### EXERCISE OBJECTIVE
Copy nothing from the entries below except the lines from the one containing "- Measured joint" through the one containing "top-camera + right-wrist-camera", and copy those exactly.

Entries taken from a collection:
────────────────────

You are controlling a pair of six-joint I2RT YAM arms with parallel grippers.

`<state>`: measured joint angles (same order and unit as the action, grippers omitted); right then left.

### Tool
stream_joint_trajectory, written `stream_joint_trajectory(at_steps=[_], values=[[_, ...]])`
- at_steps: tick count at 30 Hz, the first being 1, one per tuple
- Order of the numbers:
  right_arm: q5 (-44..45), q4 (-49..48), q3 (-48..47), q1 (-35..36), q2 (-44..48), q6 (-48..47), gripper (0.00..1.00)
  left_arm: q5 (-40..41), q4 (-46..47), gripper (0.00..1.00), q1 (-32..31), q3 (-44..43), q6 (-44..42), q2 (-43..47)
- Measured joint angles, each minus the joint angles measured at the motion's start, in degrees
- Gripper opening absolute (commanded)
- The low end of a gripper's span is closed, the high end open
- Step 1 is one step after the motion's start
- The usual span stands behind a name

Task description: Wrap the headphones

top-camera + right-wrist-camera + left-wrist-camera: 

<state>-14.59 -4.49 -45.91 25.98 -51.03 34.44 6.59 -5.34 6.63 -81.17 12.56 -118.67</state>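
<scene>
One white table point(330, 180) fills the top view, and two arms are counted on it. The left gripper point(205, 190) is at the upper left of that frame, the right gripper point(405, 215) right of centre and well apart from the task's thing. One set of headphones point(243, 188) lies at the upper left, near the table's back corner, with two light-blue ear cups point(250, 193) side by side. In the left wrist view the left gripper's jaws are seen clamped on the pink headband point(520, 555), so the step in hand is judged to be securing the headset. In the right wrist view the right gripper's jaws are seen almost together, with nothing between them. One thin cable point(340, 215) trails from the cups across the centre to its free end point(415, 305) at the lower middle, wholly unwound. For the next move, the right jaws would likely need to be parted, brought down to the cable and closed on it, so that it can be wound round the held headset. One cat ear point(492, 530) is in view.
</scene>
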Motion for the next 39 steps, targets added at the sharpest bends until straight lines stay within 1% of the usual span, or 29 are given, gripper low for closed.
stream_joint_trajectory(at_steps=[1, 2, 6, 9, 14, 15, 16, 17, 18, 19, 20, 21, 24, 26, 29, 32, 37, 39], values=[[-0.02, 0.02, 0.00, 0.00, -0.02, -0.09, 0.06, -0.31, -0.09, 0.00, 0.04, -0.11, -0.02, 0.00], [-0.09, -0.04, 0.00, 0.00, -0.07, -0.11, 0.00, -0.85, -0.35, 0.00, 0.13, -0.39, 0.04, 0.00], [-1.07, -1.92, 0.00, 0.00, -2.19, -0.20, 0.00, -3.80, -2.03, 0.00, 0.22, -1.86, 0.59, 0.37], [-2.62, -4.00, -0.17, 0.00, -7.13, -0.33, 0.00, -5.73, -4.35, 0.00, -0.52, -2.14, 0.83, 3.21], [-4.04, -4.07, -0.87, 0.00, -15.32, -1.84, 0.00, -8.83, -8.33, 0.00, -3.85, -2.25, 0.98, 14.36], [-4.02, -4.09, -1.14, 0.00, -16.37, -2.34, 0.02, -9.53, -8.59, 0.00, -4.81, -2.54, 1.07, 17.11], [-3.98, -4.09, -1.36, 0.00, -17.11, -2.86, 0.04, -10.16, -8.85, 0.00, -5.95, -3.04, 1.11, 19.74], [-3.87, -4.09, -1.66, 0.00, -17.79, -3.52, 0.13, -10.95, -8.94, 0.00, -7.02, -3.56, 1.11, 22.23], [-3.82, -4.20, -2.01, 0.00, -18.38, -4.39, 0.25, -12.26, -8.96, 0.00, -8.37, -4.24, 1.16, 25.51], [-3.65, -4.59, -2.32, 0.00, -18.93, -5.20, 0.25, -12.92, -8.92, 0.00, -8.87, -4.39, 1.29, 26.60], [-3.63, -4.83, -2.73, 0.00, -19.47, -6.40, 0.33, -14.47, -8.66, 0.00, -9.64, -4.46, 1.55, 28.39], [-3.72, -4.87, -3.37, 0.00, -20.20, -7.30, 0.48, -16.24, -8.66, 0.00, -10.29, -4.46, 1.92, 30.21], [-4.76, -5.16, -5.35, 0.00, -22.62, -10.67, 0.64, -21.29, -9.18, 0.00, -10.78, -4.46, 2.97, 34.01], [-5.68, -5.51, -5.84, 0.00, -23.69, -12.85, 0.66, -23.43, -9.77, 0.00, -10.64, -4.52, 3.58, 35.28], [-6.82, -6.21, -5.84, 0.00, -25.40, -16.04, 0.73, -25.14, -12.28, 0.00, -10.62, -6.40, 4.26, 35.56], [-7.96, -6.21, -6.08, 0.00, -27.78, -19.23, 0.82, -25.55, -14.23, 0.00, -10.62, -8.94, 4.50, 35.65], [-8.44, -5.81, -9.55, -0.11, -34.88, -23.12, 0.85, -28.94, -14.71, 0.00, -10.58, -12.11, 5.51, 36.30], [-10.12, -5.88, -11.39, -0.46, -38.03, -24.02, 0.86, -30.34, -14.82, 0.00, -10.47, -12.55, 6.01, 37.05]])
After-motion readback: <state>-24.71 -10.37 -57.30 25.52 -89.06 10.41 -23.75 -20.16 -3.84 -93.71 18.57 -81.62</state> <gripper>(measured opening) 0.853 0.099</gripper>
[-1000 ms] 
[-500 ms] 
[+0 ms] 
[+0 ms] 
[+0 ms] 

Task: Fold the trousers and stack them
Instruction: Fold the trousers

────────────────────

### EXPECTED ANSWER
- Measured joint angles, each minus the joint angles measured at the motion's start, in degrees
- Gripper opening absolute (commanded)
- The low end of a gripper's span is closed, the high end open
- Step 1 is one step after the motion's start
- The usual span stands behind a name

Task description: Wrap the headphones

top-camera + right-wrist-camera + left-wrist-camera: 

This exercise has been answered in full.